A monitoring solution will be watching disk, load them from there and
pass them to the weaver to weave again, and then reload the result of
that weaving.

it is quite a complex area...

Andy

> Silviu Andrica wrote in 2009:
>> Hello,
>>
>> I looked through AspectJ's Load Time Weaver and I combined it with your code suggestion.
>> This is what I got out
>>
>> import java.lang.instrument.ClassFileTransformer;
>> import java.lang.instrument.IllegalClassFormatException;
>> import java.security.ProtectionDomain;
>> import java.util.ArrayList;
>> import java.util.Arrays;
>> import java.util.List;
>> import java.util.Map;
>> import java.util.concurrent.ConcurrentHashMap;
>>
>> import org.aspectj.weaver.loadtime.Aj;
>> import org.aspectj.weaver.loadtime.DefaultWeavingContext;
>> import org.aspectj.weaver.loadtime.definition.Definition;
>> import org.aspectj.weaver.tools.WeavingAdaptor;
>>
>> public class AspectJLTW implements ClassFileTransformer {
>>
>>       private class MonitorWeavingContext extends DefaultWeavingContext {
>>
>>               public MonitorWeavingContext(ClassLoader loader) {
>>                       super(loader);
>>               }
>>
>>               @Override
>>               public List getDefinitions(ClassLoader loader, WeavingAdaptor adaptor) {
>>                       List definitions = new ArrayList();
>>                       Definition d = new Definition();
>>                       d.getAspectClassNames().add(aspectName);
>>                       d.appendWeaverOptions("-Xjoinpoints:synchronization");
>>                       definitions.add(d);
>>                       return definitions;
>>               }
>>
>>       }
>>
>>       private final Map<ClassLoader, Aj> mapFromClassLoaderToAj;
>>       private final String aspectName;
>>
>>       public AspectJLTW(String aspectName) {
>>               try {
>>                       mapFromClassLoaderToAj = new ConcurrentHashMap<ClassLoader, Aj>();
>>                       this.aspectName = aspectName;
>>               } catch (Exception e) {
>>                       throw new ExceptionInInitializerError(
>>                                       "could not initialize JSR163 preprocessor due to: "
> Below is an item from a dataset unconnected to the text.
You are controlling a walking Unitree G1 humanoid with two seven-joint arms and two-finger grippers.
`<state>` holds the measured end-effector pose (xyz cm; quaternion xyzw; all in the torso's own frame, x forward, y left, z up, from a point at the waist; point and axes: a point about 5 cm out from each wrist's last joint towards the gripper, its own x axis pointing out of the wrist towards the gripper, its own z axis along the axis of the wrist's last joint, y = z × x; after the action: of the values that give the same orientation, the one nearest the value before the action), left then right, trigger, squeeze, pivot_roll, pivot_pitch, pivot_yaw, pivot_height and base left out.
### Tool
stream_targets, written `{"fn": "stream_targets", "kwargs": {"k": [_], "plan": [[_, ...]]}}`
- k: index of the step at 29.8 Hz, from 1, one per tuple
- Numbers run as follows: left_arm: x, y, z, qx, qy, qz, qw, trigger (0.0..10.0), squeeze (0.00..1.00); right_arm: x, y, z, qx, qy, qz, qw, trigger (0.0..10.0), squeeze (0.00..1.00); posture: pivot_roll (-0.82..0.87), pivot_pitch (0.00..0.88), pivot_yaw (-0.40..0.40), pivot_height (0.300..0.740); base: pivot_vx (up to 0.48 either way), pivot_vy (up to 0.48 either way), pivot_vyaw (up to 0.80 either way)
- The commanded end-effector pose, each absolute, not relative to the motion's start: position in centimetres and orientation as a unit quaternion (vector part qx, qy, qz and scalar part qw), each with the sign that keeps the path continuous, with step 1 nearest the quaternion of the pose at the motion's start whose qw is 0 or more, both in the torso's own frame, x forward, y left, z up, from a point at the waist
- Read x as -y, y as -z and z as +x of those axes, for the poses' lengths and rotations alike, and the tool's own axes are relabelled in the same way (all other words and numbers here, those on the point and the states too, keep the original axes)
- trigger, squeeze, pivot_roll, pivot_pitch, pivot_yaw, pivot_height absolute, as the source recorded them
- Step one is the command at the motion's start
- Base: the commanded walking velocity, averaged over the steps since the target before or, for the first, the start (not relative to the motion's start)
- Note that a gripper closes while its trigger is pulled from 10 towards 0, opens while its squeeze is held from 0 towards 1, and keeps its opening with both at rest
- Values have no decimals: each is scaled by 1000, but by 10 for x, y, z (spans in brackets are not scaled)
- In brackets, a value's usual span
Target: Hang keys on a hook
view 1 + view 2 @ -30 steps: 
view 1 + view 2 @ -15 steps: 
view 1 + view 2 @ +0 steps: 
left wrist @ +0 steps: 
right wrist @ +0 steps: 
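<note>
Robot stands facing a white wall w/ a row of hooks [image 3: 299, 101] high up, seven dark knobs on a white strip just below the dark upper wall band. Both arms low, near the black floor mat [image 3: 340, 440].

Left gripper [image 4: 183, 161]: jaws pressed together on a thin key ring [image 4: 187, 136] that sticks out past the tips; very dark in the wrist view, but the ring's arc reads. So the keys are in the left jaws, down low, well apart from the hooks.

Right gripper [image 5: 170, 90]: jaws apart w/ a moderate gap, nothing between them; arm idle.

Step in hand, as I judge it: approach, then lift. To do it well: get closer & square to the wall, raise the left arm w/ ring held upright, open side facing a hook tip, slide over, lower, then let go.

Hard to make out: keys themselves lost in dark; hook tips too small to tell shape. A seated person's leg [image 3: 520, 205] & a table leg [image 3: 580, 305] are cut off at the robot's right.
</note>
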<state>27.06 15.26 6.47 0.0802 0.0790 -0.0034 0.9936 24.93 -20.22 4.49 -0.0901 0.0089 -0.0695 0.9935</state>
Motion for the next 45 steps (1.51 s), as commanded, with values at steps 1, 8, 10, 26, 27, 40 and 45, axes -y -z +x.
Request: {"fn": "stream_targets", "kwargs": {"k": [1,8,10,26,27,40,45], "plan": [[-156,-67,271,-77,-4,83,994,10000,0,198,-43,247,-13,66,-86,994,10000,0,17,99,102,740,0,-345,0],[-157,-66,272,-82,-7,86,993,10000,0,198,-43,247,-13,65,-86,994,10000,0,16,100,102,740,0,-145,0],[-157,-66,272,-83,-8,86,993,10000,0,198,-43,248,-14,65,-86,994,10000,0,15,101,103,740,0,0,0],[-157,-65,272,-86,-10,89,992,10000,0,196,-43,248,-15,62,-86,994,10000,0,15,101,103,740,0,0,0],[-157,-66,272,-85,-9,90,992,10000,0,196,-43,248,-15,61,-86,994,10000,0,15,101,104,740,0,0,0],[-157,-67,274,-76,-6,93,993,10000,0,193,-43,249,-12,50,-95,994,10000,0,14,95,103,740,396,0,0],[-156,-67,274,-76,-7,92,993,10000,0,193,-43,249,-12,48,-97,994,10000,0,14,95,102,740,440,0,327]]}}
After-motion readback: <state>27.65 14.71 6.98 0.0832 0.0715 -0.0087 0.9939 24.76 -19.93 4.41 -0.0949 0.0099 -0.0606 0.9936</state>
>>                                                       + e.toString());
>>               }
>>       }
>>
>>       /**
>>        * Weaving delegation
>>        *
>>        * @param loader
>>        *            the defining class loader
>>        * @param className
>>        *            the name of class beeing loaded
>>        * @param classBeingRedefined
>>        *            when hotswap is called
>>        * @param protectionDomain
>>        * @param bytes
>>        *            the bytecode before weaving
>>        * @return the weaved bytecode
>>        */
>>       public byte[] transform(ClassLoader loader, String className,
>>                       Class<?> classBeingRedefined, ProtectionDomain protectionDomain,
>>                       byte[] bytes) throws IllegalClassFormatException {
>>               if (className.replace("/", ".").equals(aspectName))
>>                       return null;
>>               Aj aj = getInstrumenter(loader);
>>               byte[] b = aj.preProcess(className, bytes, loader);
>>               if (Arrays.equals(bytes, b))
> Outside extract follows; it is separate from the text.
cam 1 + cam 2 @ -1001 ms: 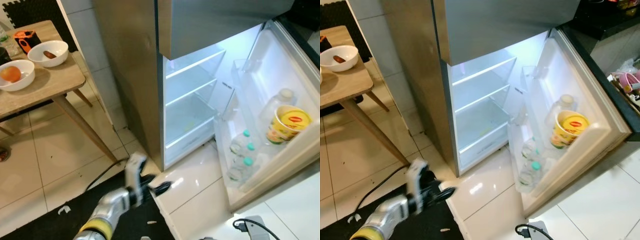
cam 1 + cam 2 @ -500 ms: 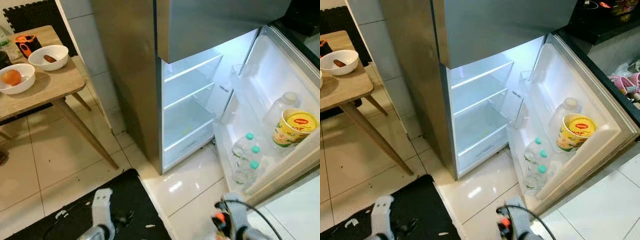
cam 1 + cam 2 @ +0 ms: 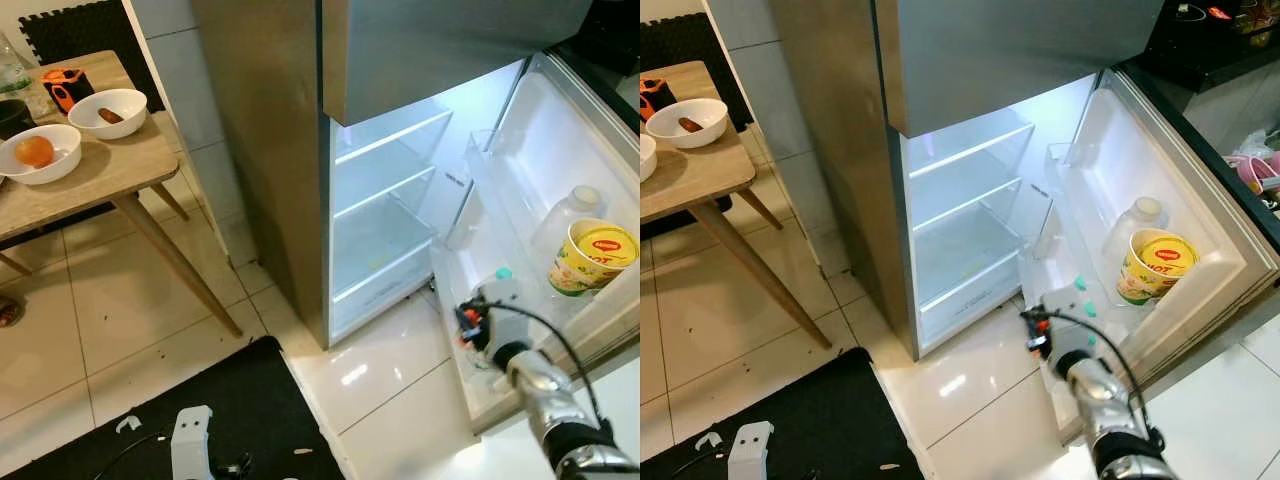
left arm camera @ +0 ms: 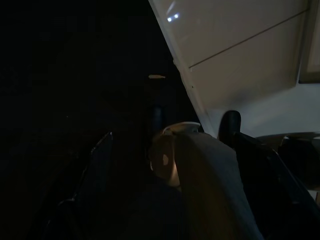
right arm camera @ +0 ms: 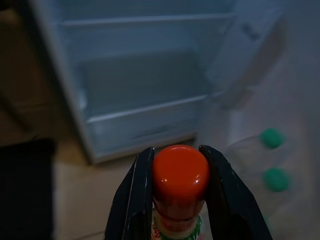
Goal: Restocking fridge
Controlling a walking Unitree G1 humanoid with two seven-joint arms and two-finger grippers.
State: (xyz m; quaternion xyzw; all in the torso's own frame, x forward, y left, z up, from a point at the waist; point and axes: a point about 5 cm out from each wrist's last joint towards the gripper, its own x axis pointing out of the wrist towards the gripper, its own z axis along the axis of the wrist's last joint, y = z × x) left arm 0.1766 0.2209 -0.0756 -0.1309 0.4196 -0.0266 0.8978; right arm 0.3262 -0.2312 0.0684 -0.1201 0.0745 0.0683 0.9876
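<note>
Bottle (image 5: 180, 187) with red cap sits pinched between the two black fingers (image 5: 134, 200) of the right tool (image 5: 179, 175), grip taken just under the cap at the neck. Label partly visible: green and red print, unreadable. Judgement: small sauce bottle, rigid, likely glass or hard plastic, so moderately heavy for its size and smooth; a neck grip lets the cap's shoulder stop it slipping down, but the body can swing. Body below the label is cut off, so fill level is unknown.

Right tool is held in front of the open fridge door (image 3: 560, 150), close to the water bottles (image 5: 272, 157) with green caps in the lower door bin. Yellow cup (image 3: 590, 255) and a pale jug (image 3: 572, 205) stand in the bin above.

Fridge (image 3: 385, 200) shelves inside look bare and brightly lit.

Left tool (image 3: 190, 450) hangs low over the black mat (image 3: 250, 400); its wrist view is very dark, so cannot tell whether its fingers are spread.

Far left: wooden surface (image 3: 110, 170) with two white bowls (image 3: 70, 125), one holding something orange.
</note>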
>>                       return null;
>>               return b;
>>       }
>>
>>       private Aj getInstrumenter(ClassLoader loader) {
>>               if (mapFromClassLoaderToAj.containsKey(loader)) {
>>                       return mapFromClassLoaderToAj.get(loader);
>>               }
>>               Aj aj = new Aj(new MonitorWeavingContext(loader));
>>               mapFromClassLoaderToAj.put(loader, aj);
>>               return aj;
>>       }
>> }
>>
>> If you add "-Xbootclasspath/p:<path_to_aspects.jar>" JVM option, then you can instrument inside the JDKs and also instrument already loaded classes.
>> I tried it on Java 1.6.0_15 on Mac OSX.
>>
>> One little note: JVM complains about java.lang.UnsupportedOperationException: class redefinition failed: attempted to change the schema (add/remove fields). I suspect t has something to do with AspectJ adding extra fields. Is there a way to force inlining of the aspects?